SCOTUS HAS DECLINED TO HEAR ADVANCE COLORADO V. GRISWOLD, A CASE ABOUT WHETHER COLORADO MAY SANDBAG TAX-CUT BALLOT MEASURES 

LAKEWOOD, Colo. (February 24, 2025)— In a disappointing move, the Supreme Court has declined to hear Advance Colorado v. Griswold, leaving in place an appellate decision that rejects the free speech claims of our client Advance Colorado.  The lower court had applied the “government-speech doctrine” to immunize false descriptions of our clients’ tax cut ballot measures.  With the Tenth Circuit’s ruling left in place, Colorado will think that it has effectively obtained blank check to manipulate the democratic process by forcing private citizens to use misleading, government-scripted language on ballot initiatives.  Mountain States General Counsel William Trachman said, “Today’s ruling is disappointing but not the end of the fight. While the 2024 election may be over, there will be other initiatives in the future. With time, we hope that the Supreme Court will address this important issue.   Under House Bill 21-1321, Colorado forces tax-related ballot initiatives to include misleading and even false statements about potential budget cuts—language deliberately designed to bias voters against citizen proposals. The Tenth Circuit upheld the law by misapplying the government-speech doctrine, granting the state nearly unchecked authority to manipulate ballot language in its favor.

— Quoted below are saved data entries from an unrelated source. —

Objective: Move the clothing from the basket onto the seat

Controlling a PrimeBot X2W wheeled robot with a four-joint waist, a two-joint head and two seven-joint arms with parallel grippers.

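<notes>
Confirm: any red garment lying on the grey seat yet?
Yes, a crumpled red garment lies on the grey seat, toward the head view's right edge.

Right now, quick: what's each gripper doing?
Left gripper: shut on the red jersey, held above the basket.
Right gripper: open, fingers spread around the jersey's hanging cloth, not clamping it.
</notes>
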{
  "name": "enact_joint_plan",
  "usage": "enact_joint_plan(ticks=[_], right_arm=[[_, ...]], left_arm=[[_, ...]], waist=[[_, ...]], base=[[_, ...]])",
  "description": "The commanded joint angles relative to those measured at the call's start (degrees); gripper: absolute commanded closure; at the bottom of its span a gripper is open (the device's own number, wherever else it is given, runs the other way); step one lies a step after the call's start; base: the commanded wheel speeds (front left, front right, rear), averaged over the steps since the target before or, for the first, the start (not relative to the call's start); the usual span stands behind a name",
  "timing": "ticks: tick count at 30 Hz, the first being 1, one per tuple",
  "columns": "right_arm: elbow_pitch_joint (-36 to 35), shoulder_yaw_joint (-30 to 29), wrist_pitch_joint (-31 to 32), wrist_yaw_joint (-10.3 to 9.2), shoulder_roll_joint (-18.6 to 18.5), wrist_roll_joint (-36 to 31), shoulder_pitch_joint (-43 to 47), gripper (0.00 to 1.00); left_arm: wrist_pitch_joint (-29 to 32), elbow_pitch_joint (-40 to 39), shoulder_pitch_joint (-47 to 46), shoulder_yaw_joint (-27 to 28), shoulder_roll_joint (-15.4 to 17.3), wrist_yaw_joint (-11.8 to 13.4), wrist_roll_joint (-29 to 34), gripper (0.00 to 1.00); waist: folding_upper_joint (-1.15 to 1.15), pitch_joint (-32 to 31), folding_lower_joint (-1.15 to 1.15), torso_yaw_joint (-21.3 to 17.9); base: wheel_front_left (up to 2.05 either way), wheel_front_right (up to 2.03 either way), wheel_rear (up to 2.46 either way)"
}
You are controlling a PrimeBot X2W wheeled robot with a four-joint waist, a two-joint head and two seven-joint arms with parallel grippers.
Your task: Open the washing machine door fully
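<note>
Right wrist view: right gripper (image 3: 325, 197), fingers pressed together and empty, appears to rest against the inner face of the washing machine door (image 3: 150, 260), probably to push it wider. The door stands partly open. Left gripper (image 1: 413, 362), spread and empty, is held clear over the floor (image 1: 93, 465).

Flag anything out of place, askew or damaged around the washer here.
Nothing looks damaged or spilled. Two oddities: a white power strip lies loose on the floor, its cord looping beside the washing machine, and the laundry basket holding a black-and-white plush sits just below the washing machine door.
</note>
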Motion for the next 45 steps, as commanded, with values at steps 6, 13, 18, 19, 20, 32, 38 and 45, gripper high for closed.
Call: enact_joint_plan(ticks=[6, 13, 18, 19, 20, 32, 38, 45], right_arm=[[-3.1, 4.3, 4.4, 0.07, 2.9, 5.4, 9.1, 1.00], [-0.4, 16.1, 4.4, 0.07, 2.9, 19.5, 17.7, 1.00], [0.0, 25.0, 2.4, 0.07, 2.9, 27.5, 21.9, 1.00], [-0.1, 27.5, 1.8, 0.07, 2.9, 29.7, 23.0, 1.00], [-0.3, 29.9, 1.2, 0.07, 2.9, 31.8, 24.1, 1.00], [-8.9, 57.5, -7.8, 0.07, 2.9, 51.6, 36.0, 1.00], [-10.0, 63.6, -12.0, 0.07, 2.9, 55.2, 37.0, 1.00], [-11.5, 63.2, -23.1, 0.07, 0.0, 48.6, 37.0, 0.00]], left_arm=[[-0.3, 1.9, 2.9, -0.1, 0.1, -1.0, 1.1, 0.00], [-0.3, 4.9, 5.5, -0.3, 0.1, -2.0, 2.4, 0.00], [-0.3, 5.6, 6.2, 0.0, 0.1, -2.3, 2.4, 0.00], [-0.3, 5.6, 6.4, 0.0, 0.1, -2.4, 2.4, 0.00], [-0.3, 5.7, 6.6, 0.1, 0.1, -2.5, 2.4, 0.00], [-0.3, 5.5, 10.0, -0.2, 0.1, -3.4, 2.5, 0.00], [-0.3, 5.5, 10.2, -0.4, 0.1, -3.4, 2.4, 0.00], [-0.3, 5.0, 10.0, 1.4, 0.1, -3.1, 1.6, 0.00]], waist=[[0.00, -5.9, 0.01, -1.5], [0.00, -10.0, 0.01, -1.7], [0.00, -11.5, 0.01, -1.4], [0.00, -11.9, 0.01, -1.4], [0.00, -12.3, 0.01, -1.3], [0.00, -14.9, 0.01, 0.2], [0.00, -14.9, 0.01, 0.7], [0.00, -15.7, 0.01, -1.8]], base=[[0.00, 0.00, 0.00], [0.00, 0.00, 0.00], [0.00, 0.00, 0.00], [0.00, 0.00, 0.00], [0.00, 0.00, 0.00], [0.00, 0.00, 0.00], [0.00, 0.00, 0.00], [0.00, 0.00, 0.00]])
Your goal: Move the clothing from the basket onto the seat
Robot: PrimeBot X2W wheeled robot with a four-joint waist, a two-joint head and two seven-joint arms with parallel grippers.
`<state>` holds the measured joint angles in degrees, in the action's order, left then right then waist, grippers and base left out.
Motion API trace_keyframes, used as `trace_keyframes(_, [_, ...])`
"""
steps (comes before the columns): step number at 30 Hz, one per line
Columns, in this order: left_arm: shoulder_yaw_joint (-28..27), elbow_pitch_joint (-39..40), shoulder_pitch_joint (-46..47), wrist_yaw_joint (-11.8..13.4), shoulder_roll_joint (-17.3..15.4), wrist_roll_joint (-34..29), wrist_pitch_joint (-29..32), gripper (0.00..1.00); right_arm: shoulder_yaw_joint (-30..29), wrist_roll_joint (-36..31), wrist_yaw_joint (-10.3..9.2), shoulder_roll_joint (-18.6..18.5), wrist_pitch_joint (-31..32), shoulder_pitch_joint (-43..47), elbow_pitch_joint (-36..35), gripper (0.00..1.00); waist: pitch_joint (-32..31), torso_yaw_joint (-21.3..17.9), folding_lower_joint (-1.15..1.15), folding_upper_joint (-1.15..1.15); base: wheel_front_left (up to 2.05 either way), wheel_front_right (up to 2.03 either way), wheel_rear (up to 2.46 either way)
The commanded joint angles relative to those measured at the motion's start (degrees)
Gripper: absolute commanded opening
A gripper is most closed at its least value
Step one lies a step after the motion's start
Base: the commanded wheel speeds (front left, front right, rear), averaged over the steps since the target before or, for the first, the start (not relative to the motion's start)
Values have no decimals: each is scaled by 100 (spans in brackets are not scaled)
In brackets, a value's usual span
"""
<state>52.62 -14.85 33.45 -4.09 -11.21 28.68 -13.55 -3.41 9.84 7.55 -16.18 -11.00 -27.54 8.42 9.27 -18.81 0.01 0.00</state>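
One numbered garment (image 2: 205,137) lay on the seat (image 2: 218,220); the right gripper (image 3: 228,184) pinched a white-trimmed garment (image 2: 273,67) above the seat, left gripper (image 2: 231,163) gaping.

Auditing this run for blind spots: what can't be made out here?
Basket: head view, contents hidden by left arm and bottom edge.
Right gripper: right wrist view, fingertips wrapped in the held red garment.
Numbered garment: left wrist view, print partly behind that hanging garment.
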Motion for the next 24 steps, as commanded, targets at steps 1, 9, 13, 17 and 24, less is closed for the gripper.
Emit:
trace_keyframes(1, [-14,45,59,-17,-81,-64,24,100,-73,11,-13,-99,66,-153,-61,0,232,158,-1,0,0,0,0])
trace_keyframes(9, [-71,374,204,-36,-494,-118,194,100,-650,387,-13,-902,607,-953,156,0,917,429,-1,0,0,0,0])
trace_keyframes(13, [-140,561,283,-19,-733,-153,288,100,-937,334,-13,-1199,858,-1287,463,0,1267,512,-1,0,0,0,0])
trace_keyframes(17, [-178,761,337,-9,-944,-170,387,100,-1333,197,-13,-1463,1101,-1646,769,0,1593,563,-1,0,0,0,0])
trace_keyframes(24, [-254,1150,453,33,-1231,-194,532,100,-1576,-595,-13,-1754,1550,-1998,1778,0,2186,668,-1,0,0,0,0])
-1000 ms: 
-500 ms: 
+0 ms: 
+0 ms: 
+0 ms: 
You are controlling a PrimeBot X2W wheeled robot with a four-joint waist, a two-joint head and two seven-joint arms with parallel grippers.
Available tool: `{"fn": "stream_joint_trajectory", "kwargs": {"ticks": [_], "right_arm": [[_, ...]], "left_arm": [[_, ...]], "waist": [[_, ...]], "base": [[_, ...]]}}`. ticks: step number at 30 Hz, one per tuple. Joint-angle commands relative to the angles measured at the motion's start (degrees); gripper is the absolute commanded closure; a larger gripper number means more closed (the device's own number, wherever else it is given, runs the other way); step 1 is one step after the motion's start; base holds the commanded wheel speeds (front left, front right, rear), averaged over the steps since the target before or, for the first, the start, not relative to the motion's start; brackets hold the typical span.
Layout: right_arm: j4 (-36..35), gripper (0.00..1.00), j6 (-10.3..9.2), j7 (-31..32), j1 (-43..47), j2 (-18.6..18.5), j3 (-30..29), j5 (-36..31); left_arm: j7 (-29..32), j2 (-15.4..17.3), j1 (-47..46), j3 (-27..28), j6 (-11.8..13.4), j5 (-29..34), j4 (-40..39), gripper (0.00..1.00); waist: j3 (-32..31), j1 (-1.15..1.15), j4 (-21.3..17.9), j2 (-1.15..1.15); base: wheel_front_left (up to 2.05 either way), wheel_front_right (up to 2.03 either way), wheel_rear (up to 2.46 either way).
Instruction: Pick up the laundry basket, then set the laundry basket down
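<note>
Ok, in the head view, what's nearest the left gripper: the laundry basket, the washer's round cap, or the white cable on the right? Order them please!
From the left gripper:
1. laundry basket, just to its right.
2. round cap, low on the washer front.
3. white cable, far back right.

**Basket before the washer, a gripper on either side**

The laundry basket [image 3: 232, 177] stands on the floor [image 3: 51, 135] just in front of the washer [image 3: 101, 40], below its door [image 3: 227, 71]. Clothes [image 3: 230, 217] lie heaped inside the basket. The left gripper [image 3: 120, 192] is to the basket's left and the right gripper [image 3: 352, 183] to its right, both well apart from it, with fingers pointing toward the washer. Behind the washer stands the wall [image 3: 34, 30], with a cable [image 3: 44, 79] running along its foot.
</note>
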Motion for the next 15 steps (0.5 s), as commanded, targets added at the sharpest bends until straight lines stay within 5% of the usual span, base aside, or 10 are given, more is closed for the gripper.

MSLF argued that this law violated the First Amendment by compelling private individuals to promote a government message that they do not support.  The implications of this practice extend far beyond Colorado. If governments can dictate the language of citizen-led initiatives, they can essentially suppress citizen-driven petition campaigns that they oppose, before voters even have a say. Despite this setback, MSLF remains committed to defending free speech and ensuring that citizens—not bureaucrats—shape the future of their communities.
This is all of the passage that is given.